Research team led by UMBC’s Mark Marten studies how fungal cells respond to stress, repair broken cell walls

Published: Sep 30, 2020

Mark Marten, professor and chair of chemical, biochemical, and environmental engineering, is collaborating with researchers at the University of Connecticut and the University of Manitoba to study how fungal cells respond to stress and repair their cell walls. Marten and his collaborators identified three coordinated pathways involved in the response to cell wall stress in filamentous fungi. 

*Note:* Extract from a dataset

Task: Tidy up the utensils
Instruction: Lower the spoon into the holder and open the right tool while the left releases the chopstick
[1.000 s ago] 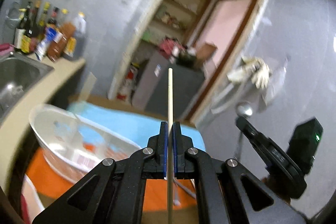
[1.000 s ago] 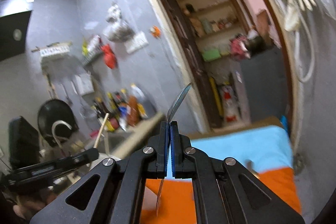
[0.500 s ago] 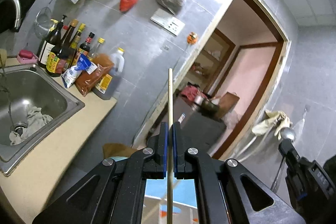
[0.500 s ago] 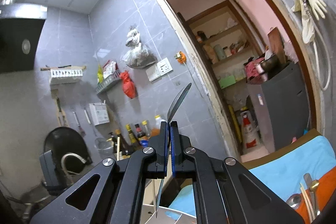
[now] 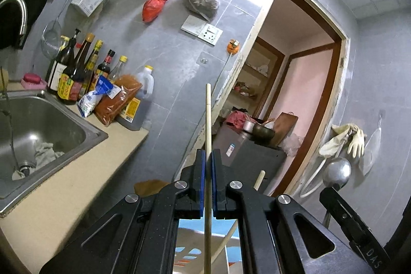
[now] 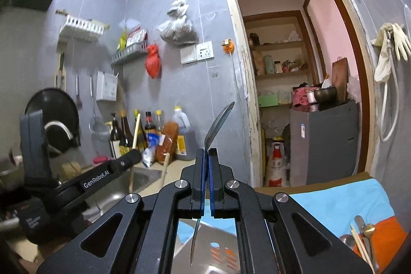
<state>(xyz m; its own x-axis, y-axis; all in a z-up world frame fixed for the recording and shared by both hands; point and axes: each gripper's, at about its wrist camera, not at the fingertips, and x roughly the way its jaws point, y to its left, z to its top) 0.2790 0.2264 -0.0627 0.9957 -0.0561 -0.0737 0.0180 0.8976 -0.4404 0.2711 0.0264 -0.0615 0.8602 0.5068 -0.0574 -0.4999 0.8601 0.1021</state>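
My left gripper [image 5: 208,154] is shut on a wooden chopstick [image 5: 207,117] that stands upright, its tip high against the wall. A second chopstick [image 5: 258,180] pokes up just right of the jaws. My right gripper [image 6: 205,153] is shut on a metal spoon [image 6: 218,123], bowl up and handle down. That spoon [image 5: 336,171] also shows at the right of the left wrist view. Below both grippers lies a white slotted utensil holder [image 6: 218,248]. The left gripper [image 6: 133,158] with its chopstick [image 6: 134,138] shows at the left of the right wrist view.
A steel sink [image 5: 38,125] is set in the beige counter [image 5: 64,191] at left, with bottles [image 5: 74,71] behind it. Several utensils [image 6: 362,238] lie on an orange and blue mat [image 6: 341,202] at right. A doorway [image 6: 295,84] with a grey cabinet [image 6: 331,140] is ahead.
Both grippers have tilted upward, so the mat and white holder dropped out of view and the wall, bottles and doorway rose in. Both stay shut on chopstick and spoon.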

Numerous species of filamentous fungi are pathogens that can make people sick, especially people who are immunocompromised. Different species of fungi play an important role in the development of pharmaceuticals and enzymes, and agriculture, where fungi can help improve the quality of soil and make nutrients more readily available for crops, explains Marten. By understanding how cells work and respond to stress, researchers can reverse-engineer processes that could have a broad range of applications.

A photo of Marten’s lab in fall 2019. Photo by Melissa Penley Cormier.

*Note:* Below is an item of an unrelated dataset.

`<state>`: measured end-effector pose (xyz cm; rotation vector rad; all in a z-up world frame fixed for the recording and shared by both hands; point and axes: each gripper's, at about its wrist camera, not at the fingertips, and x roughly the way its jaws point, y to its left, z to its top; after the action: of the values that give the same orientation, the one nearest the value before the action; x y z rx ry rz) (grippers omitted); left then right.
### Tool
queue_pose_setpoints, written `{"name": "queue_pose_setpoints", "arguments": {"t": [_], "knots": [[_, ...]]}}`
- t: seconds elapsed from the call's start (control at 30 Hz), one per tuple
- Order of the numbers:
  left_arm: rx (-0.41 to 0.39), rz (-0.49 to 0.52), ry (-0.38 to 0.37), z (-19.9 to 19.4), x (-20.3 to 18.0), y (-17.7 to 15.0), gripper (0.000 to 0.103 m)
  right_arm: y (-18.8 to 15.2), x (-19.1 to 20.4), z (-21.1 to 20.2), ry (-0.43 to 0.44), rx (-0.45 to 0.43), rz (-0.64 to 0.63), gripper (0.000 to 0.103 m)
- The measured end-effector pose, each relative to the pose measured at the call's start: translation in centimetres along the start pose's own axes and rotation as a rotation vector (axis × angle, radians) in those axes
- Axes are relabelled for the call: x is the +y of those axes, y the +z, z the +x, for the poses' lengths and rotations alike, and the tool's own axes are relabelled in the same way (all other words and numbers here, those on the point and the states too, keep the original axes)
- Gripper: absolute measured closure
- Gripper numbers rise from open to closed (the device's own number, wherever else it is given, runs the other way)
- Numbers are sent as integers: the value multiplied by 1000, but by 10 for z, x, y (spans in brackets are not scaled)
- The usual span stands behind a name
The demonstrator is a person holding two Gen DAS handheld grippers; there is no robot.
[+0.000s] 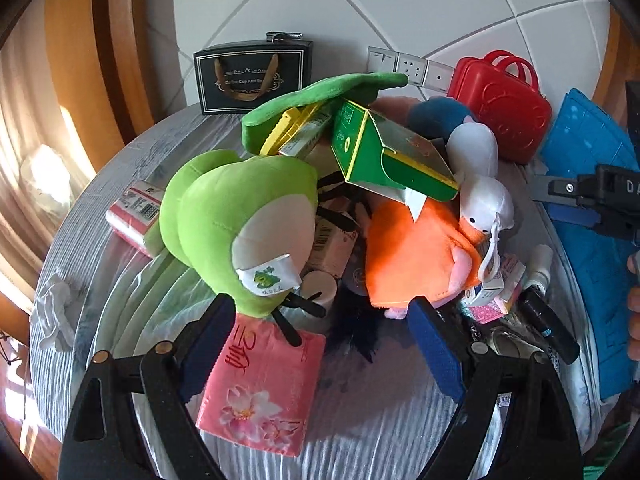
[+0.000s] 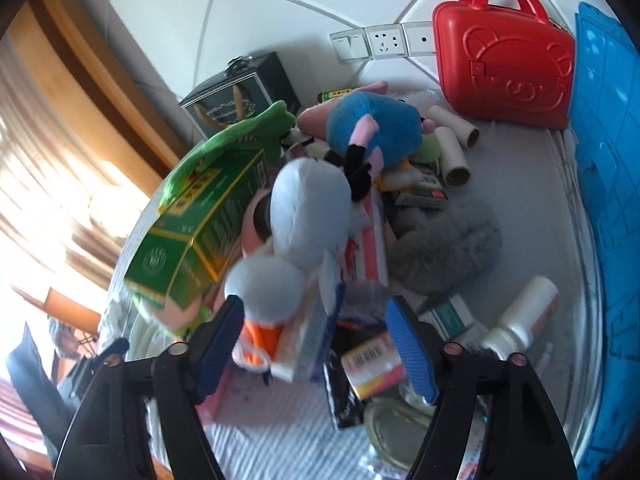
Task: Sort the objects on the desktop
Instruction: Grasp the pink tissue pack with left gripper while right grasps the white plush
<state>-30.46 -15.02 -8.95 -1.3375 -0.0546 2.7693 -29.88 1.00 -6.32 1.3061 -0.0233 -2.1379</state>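
Suitcase (image 2: 506,76) stands behind toy pile (image 2: 320,200), beside mat (image 2: 608,160).

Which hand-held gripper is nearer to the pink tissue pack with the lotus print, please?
Left. The left hand-held gripper hovers open right over the pink tissue pack; the right hand-held gripper sits farther right, over small boxes.

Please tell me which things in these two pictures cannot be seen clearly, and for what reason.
- Left wrist view: whatever lies under the green plush and the orange plush is covered by them.
- Left wrist view: the right gripper is cut off by the right edge; its jaws are unseen there.
- Right wrist view: the print on the green box is blurred, unreadable.
- Right wrist view: the blue mat runs past the right edge.
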Motion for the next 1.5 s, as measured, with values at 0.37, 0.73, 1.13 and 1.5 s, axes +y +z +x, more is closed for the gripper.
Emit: {"name": "queue_pose_setpoints", "arguments": {"t": [0.37,0.73,1.13,1.5], "knots": [[159,71,7,35,43,-13,14,31,13,65,-82,45,39,33],[386,67,-19,83,45,-48,11,6,5,60,-90,65,7,58],[317,5,5,75,46,-57,11,-33,-19,2,-70,12,19,59],[65,25,4,-26,6,-31,11,-62,-19,-38,-57,-27,-54,59]]}}
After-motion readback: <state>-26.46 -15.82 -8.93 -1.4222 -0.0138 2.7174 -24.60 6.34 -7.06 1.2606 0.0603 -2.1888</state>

Understanding how cells respond to stress

Marten and his collaborators Ranjan Srivastava, University of Connecticut, and Steven Harris, University of Manitoba, recently received over $1.2 million in grant funding from the National Science Foundation (NSF) to further explore how filamentous fungi repair their cell walls when exposed to stressors. This work will build upon previous NSF-supported research completed by the team. Molecular and Cellular Proteomics has just published their findings on critical cellular processes triggered when cells respond to environmental stress. Cynthia Chelius, Ph.D. ‘19, chemical engineering, is the first author on the paper.

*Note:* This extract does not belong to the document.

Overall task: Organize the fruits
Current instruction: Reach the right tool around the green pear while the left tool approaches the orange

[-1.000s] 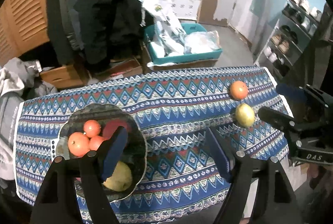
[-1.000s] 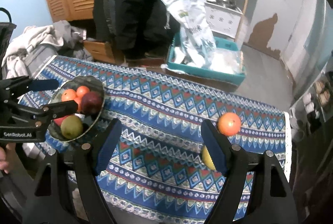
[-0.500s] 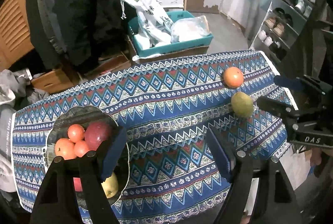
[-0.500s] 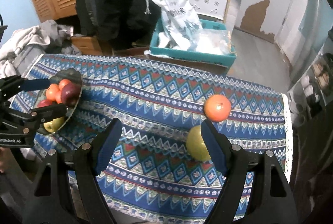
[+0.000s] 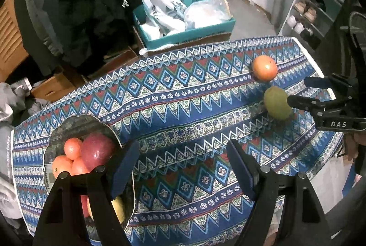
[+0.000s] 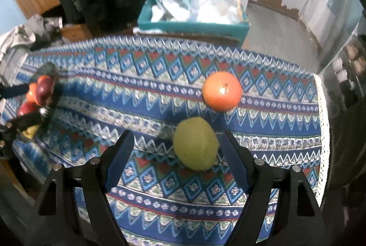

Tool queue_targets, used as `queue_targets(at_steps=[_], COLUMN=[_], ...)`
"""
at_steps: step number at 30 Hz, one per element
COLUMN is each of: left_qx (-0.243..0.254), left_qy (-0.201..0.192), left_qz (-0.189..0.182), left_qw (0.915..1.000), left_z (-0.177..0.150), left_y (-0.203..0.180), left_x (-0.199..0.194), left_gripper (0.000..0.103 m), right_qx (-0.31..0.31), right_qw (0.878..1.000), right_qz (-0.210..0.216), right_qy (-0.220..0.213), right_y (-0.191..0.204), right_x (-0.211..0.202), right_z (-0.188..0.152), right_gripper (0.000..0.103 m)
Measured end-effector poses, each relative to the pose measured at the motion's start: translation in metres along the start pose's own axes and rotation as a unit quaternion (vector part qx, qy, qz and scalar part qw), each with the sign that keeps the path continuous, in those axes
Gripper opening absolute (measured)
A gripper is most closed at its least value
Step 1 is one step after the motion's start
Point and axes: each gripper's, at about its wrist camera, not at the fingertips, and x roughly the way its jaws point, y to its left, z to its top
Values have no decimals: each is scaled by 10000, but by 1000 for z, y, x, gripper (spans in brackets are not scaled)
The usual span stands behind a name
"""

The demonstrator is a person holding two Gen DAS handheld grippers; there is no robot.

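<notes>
Both jaws gape. From the left wrist, the left gripper (image 5: 183, 168) hangs beside the dark scalloped bowl (image 5: 68, 124) of gathered fruit. From the right wrist, the right gripper (image 6: 176, 152) frames the round green fruit (image 6: 195, 143) on the patterned blue tablecloth (image 6: 137, 97), the smooth orange fruit (image 6: 222, 94) just beyond; next, seemingly, centre and close.

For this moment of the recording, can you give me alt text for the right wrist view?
Open right tongs frame a green fruit lying on a blue patterned tablecloth, not yet gripped. An orange fruit sits just beyond it. At far left, blurred, a dark bowl of mixed fruit sits beside the left tongs.
</notes>
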Motion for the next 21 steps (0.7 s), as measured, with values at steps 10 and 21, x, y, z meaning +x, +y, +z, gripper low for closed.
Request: queue_targets(at_steps=[10, 21], left_qx=[29, 100], left_qy=[374, 437], left_qz=[-13, 19], left_qw=[9993, 9990], left_z=[-3, -2], left_y=[-6, -10], left_x=[37, 59], left_gripper=[80, 80], right_qx=[-57, 132], right_qw=[9989, 9986], right_qz=[-42, 70], right_qy=[459, 510], right_y=[-15, -21], right_x=[53, 79], right_z=[-11, -12], right_gripper=[78, 74])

Mark Marten. Photo courtesy of Marten.

To understand how the fungal cell walls respond to environmental stressors, Marten and his team studied what he describes as the cell’s “software”—rules that control how the cell behaves. When fungi experience stress, Marten’s team found an increase in the number of  septa created. Like bulkheads in a ship, septa prevent catastrophic loss of cellular cytoplasm if there’s a break in the cell wall. “When you stress cells, they sense it and try to protect themselves,” Marten explains. He adds that fungi try to repair damage to their cell walls so that they can resume normal growth and function. 

The study used a multi-omic methodology, which researchers say can be applied to studying how signaling networks in cells work in general. The methodology allowed researchers to get a more detailed understanding of how cells respond to stressors. They found that when cell walls experience stress, there is a coordinated response through various pathways. By combining short time-scale phosphoproteomic sampling and longer scale transcriptomic sampling, the researchers were able to see a broader view of how cells respond to stress.

Gene regulation 

Moving forward, the team looks forward to examining how the parts of the fungal cell are assembled and how fungal gene regulatory networks function. They hope to understand how proteins in cells interact with each other, and how cells can turn on and off certain parts of their DNA to respond to stress. 

“We were excited to see the results from this paper, as they both revealed a novel connection between different aspects of gene regulation in fungi and served as the basis for a new hypothesis regarding gene regulation in our most recent NSF Collaborative Research Award,” says Marten.